» **Problem description**
Lines that include the word "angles" should be copied from the listing that follows.

» **Data supplied**
* * * * *
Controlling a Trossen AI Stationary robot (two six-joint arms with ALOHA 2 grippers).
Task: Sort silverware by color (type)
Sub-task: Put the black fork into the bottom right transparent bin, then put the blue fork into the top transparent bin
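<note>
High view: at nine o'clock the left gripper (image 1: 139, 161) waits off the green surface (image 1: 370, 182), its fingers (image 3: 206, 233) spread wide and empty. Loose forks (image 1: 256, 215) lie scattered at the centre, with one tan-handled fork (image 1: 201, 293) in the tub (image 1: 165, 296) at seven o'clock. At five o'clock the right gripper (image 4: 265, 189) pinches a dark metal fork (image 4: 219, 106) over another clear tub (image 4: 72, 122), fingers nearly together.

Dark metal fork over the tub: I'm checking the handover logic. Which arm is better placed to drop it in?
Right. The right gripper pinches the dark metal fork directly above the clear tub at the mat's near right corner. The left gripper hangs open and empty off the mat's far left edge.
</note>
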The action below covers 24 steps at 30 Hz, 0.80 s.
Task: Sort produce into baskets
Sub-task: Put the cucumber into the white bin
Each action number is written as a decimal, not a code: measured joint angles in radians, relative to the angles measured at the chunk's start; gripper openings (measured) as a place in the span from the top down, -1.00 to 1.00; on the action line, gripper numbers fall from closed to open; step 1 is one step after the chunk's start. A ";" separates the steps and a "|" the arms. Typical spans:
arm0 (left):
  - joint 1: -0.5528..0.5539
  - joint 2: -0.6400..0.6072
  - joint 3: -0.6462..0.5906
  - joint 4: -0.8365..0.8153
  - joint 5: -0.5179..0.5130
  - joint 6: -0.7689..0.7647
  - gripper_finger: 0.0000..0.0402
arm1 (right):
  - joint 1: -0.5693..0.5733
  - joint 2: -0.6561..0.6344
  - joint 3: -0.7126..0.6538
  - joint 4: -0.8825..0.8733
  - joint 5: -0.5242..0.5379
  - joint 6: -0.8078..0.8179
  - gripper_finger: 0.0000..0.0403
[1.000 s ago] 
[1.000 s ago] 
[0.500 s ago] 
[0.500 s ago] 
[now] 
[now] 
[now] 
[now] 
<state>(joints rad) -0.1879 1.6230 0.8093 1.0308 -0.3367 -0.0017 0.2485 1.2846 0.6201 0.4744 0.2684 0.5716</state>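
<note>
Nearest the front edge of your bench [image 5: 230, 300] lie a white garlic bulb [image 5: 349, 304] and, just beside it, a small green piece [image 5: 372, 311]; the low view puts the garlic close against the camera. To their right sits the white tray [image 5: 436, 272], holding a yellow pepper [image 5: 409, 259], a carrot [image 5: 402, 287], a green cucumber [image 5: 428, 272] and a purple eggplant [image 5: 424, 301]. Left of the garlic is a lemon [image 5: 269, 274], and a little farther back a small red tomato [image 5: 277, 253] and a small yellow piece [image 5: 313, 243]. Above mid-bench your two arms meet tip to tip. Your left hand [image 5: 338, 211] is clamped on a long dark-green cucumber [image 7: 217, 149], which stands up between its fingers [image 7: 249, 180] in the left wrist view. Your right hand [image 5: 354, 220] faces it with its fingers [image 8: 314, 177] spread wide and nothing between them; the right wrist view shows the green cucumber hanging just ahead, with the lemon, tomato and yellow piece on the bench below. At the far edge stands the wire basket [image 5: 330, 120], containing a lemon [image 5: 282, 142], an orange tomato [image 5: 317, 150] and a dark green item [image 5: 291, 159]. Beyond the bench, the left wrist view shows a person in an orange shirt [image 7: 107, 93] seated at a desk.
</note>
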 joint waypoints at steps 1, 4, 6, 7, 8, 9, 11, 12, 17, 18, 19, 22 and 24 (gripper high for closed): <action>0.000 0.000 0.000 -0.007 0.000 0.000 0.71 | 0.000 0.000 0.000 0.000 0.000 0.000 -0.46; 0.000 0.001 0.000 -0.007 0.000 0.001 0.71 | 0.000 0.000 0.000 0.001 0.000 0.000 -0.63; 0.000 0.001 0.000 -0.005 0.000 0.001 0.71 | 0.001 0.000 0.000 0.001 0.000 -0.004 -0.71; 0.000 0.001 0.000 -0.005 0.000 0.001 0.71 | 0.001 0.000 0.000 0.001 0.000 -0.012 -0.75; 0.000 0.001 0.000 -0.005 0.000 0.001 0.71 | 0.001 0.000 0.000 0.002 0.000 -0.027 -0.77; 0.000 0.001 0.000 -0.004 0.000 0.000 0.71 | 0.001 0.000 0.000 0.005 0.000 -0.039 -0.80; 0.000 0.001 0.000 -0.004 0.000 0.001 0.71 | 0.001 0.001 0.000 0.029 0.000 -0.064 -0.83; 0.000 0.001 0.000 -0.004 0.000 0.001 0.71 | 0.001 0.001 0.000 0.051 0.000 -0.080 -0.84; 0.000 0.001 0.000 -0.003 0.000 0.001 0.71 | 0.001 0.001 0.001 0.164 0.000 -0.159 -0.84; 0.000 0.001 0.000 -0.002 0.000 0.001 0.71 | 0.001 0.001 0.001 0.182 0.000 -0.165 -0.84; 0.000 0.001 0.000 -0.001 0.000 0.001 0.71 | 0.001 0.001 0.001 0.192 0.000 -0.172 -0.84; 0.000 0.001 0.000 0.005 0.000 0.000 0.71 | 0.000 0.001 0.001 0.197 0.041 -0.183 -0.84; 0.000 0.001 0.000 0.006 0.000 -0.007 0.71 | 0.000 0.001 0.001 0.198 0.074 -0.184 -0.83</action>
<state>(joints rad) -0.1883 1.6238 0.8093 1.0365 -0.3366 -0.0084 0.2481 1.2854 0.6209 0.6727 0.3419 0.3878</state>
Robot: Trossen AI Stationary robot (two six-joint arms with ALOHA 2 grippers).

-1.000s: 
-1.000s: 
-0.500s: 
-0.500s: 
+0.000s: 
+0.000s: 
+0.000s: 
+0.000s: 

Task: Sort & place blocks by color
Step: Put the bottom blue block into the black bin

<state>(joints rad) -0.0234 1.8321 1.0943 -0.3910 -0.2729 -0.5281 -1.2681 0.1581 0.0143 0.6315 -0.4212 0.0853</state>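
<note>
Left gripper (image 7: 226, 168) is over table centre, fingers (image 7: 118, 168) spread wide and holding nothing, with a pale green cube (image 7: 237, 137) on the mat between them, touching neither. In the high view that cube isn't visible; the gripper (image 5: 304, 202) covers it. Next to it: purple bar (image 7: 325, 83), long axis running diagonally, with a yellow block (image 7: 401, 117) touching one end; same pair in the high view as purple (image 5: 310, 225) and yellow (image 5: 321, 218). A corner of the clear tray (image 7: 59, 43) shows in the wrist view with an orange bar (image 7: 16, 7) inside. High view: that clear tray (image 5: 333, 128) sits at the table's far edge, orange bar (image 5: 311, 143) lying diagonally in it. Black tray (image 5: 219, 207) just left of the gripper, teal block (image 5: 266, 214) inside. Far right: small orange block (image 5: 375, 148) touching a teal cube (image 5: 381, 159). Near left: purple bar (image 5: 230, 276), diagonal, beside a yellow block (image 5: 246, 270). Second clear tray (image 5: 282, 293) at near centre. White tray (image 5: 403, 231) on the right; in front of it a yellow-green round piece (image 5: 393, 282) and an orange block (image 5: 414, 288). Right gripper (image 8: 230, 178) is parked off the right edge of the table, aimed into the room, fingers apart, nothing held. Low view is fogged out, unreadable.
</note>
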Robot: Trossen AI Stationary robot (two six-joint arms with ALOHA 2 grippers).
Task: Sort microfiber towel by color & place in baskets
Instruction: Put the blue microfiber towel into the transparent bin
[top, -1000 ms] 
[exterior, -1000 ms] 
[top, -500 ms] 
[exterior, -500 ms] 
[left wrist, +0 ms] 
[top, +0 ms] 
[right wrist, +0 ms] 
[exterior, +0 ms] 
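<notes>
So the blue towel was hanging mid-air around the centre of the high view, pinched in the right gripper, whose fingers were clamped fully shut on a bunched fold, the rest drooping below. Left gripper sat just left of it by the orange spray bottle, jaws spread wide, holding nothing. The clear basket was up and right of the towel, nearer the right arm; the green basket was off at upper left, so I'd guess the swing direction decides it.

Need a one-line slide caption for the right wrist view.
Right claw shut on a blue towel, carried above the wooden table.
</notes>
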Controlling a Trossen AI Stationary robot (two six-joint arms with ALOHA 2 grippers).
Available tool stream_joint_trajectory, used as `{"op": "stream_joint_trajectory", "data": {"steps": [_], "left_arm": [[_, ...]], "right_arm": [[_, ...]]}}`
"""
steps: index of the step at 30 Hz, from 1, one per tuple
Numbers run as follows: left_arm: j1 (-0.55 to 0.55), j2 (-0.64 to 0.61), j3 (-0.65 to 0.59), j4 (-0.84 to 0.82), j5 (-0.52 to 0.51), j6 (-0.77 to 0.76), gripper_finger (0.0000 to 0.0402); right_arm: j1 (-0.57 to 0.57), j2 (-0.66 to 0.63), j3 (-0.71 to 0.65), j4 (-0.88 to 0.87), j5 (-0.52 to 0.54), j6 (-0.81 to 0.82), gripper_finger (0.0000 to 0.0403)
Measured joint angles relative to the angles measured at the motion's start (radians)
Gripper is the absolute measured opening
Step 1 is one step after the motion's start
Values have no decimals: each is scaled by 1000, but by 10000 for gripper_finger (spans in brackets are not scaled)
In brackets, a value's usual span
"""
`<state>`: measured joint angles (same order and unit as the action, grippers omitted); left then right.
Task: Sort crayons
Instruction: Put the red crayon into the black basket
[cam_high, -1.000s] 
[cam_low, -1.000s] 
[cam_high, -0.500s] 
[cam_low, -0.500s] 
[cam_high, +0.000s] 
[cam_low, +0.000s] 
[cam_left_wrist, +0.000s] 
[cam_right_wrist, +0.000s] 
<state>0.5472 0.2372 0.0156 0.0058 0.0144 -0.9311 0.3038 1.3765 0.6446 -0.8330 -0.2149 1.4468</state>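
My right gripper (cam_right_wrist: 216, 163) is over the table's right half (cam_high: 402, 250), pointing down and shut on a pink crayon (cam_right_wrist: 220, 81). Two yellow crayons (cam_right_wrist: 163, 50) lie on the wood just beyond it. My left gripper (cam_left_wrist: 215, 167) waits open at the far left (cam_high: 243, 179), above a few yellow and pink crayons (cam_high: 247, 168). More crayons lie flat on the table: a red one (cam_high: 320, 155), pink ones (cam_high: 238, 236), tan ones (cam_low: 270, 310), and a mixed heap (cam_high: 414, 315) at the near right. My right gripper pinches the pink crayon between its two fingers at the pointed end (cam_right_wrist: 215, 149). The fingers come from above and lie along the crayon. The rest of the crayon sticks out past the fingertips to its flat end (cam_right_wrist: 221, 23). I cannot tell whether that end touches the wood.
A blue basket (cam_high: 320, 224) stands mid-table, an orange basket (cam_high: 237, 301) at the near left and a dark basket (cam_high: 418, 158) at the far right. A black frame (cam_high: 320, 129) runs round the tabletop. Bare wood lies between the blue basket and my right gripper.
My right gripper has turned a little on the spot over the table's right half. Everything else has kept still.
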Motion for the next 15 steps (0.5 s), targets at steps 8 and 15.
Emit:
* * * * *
» **Task response**
Each action number is written as a decimal, not a code: measured joint angles in radians, relative to the angles measured at the chunk's start; gripper openings (measured) as a place in the span from the top down, -1.00 to 1.00; on the action line, gripper numbers fall from closed to open; step 1 is one step after the chunk's start. A ";" separates the steps and a "|" the arms. Typical spans:
Measured joint angles relative to the angles measured at the motion's start (radians)
`<state>`: measured joint angles (same order and unit as the action, grippers omitted); left then right.

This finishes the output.